> [Your assignment] Using the records below, output the stretch that opens with the line containing "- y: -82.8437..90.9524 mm" and closes with the line containing "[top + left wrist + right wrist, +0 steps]", exactly and including both lines, with nothing more.

Records contained in a dataset:

______

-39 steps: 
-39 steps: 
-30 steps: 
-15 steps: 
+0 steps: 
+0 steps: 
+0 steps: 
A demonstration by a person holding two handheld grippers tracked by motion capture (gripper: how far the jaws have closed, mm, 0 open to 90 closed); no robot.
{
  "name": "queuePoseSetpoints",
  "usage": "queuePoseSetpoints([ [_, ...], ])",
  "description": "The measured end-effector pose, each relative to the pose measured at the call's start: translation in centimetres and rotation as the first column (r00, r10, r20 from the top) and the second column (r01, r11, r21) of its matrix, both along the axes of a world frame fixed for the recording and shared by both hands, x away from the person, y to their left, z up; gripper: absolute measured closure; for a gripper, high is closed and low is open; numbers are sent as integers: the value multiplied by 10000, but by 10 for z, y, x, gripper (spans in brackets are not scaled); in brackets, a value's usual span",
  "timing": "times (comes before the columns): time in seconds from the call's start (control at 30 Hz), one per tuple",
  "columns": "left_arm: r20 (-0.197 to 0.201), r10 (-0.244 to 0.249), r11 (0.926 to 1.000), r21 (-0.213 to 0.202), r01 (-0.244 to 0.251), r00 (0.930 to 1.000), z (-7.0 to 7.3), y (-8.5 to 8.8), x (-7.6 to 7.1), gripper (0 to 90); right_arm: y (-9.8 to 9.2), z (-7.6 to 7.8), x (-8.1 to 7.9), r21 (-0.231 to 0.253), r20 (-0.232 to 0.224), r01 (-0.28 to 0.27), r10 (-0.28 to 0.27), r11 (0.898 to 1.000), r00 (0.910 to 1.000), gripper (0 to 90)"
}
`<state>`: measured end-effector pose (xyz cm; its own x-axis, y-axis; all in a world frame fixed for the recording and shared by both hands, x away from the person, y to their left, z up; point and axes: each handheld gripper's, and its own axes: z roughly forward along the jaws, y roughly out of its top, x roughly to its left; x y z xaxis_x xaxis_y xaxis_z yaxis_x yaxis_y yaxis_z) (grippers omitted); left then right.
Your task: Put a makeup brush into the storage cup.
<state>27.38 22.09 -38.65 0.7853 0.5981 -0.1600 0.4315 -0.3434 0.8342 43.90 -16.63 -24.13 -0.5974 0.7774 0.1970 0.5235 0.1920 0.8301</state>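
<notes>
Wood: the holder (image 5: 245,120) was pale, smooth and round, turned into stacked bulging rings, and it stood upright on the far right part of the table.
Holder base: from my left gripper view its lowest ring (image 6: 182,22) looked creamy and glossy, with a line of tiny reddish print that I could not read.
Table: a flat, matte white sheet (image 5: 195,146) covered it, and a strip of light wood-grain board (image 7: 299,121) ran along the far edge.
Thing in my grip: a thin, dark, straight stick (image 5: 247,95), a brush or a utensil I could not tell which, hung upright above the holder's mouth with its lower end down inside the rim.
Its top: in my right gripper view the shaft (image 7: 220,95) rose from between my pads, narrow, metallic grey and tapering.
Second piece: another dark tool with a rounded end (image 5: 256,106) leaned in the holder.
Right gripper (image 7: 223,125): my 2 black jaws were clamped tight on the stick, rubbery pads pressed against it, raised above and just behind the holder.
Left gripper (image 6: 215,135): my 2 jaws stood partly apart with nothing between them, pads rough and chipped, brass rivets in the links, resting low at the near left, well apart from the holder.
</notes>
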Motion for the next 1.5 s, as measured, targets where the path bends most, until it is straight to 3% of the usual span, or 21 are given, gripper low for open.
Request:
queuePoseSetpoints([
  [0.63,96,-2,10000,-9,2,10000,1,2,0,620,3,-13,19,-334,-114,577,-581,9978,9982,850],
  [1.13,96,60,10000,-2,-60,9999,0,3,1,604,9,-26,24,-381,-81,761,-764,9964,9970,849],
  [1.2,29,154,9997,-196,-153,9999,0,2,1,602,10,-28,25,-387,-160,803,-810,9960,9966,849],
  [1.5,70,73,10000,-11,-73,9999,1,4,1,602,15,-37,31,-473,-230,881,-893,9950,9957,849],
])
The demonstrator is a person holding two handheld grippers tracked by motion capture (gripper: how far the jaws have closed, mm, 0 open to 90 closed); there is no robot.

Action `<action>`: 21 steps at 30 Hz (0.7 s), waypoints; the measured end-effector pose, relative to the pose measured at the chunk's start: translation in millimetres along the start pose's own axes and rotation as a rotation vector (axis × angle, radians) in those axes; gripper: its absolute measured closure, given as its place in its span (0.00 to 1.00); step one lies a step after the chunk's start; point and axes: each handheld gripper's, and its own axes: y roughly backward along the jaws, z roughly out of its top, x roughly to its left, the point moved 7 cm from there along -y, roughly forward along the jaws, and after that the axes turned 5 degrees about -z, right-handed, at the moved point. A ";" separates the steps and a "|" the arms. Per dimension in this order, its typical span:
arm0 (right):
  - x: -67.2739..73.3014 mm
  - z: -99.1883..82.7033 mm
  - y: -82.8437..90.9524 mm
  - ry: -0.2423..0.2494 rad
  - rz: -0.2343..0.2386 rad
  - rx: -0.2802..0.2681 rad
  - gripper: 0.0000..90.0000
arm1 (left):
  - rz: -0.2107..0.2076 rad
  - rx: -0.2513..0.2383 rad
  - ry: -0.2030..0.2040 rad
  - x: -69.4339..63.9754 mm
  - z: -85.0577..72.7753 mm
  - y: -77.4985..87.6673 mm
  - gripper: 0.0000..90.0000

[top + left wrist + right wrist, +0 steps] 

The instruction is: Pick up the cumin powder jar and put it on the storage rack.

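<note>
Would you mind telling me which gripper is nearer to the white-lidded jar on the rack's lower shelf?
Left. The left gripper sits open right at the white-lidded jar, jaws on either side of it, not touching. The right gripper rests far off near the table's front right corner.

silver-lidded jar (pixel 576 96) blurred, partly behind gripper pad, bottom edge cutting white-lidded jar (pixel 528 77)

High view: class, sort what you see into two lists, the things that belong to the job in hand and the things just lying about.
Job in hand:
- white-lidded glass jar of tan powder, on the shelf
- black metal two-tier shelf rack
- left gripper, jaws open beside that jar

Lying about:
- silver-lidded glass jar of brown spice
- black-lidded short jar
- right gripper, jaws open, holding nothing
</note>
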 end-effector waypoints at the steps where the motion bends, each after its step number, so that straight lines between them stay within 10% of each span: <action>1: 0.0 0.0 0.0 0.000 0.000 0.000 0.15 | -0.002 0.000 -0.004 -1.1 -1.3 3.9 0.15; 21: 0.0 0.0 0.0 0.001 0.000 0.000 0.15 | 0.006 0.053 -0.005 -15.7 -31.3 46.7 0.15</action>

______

> [Written response]
  - y: -82.8437..90.9524 mm
  - ry: -0.2423..0.2494 rad
  - rz: -0.2343..0.2386 rad
  - rx: -0.2802..0.2681 rad
  - gripper: 0.0000..90.0000
arm1 (left):
  - rz: -0.2107..0.2076 rad
  - rx: -0.2513..0.2383 rad
  - ry: -0.2030..0.2040 rad
  - x: -69.4339..63.9754 mm
  - z: -85.0577..72.7753 mm
  - y: -77.4985..87.6673 mm
  - gripper: 0.0000..90.0000

[top + left wrist + right wrist, +0 steps] 

With this, the answer is complete.